Diese für die Umsetzung der Safeguardsmassnahmen in der Anlage verantwortliche Person ist die Schnittstelle zwischen Anlage und dem BFE und muss die Vorgaben gem. Kap. 4.2.3 BFE (2021b) erfüllen.
Berichterstattung
Für eine Anlage in Planung und Bau sind dem BFE die Berichte gemäss Anhang 2 Abs. 2 SaV einzureichen (Art. 14 SaV). Diese umfassen
- Auslegungsinformationen (Design Information Questionnaire, DIQ – standardisierter Fragenkatalog): Inhalt gem. Anhang 2 Abs. 2.1 SaV (innert 3 Monaten nach Baubewilligung; Aktualisierung nach Baufortschritt; bei Bedarf, je nach Umfang der Änderungen)
- Zusatzinformationen: allgemeine Beschreibung des Standorts mit Gebäuden, deren äusseren Abmessungen und Angabe der Stockwerde sowie deren Verwendung (einmalig sowie nach Änderungen, bis zum 31. März des folgenden Kalenderjahres, jährlich mit Nullmeldung (Kap. 4.2 BFE 2021a))
- «Safeguards-by-Design»-Informationen: technische und bauliche Vorkehrungen zur Umsetzung von Safeguardsmassnahmen (zu Beginn der Planungsphase; bei Bedarf, je nach Umfang der Änderungen)
Weitere Erläuterungen und Anforderungen zur Berichterstattung gibt die Richtlinie BFE-SG03 (BFE 2021a).
Inspektionen
Für Anlagen in Planung oder Bau wird geprüft, ob die Berichterstattung ordnungsgemäss erfolgt ist, keine Materialien, die unter Safeguards stehen, vorhanden sind und der Aufbau der Anlage und die Unterteilung der Materialbilanzzonen geeignet sind (Art. 24 Abs. 2 Bst. b SaV).
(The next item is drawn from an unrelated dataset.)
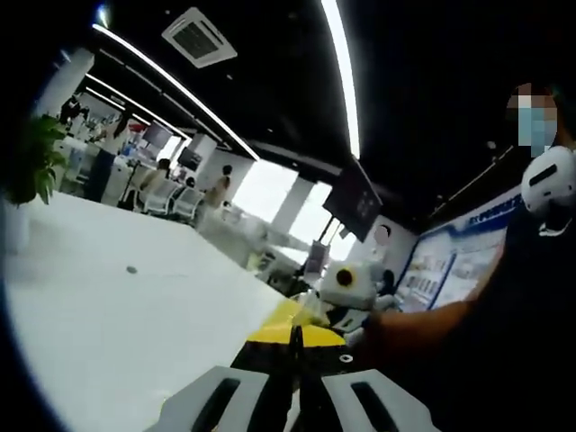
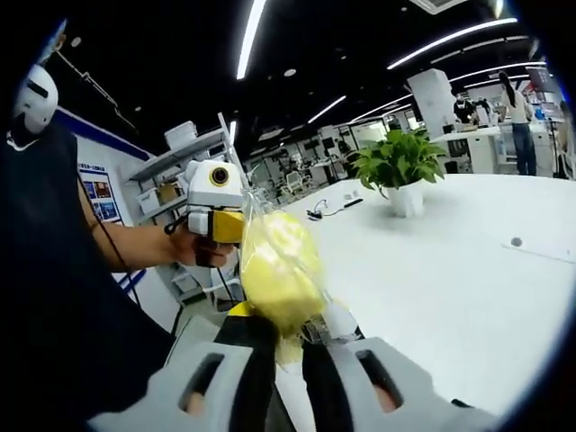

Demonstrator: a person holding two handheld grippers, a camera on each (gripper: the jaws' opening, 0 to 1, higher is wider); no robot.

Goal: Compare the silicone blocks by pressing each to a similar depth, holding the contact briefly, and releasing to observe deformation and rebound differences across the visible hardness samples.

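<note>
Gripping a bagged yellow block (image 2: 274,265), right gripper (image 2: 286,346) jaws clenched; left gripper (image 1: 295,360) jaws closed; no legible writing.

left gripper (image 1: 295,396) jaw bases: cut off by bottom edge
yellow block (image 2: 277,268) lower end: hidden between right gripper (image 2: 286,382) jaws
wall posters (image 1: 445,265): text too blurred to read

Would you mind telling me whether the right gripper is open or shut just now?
Shut on the yellow block: in the right gripper view, the right gripper has its jaws closed against the bottom of the bagged yellow block, which stands up between them.
</note>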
Weiter werden während der Bauphase Inspektionen durchgeführt, um Abweichungen in der Bauausführung gegenüber den Planungsunterlagen identifizieren zu können und so mögliche nichtdeklarierte Tätigkeiten im Brennstoffkreislauf oder mögliche Wege zur Abzweigung von Materialien, die unter Safeguards stehen, frühzeitig erkennen zu können («Design Verification»).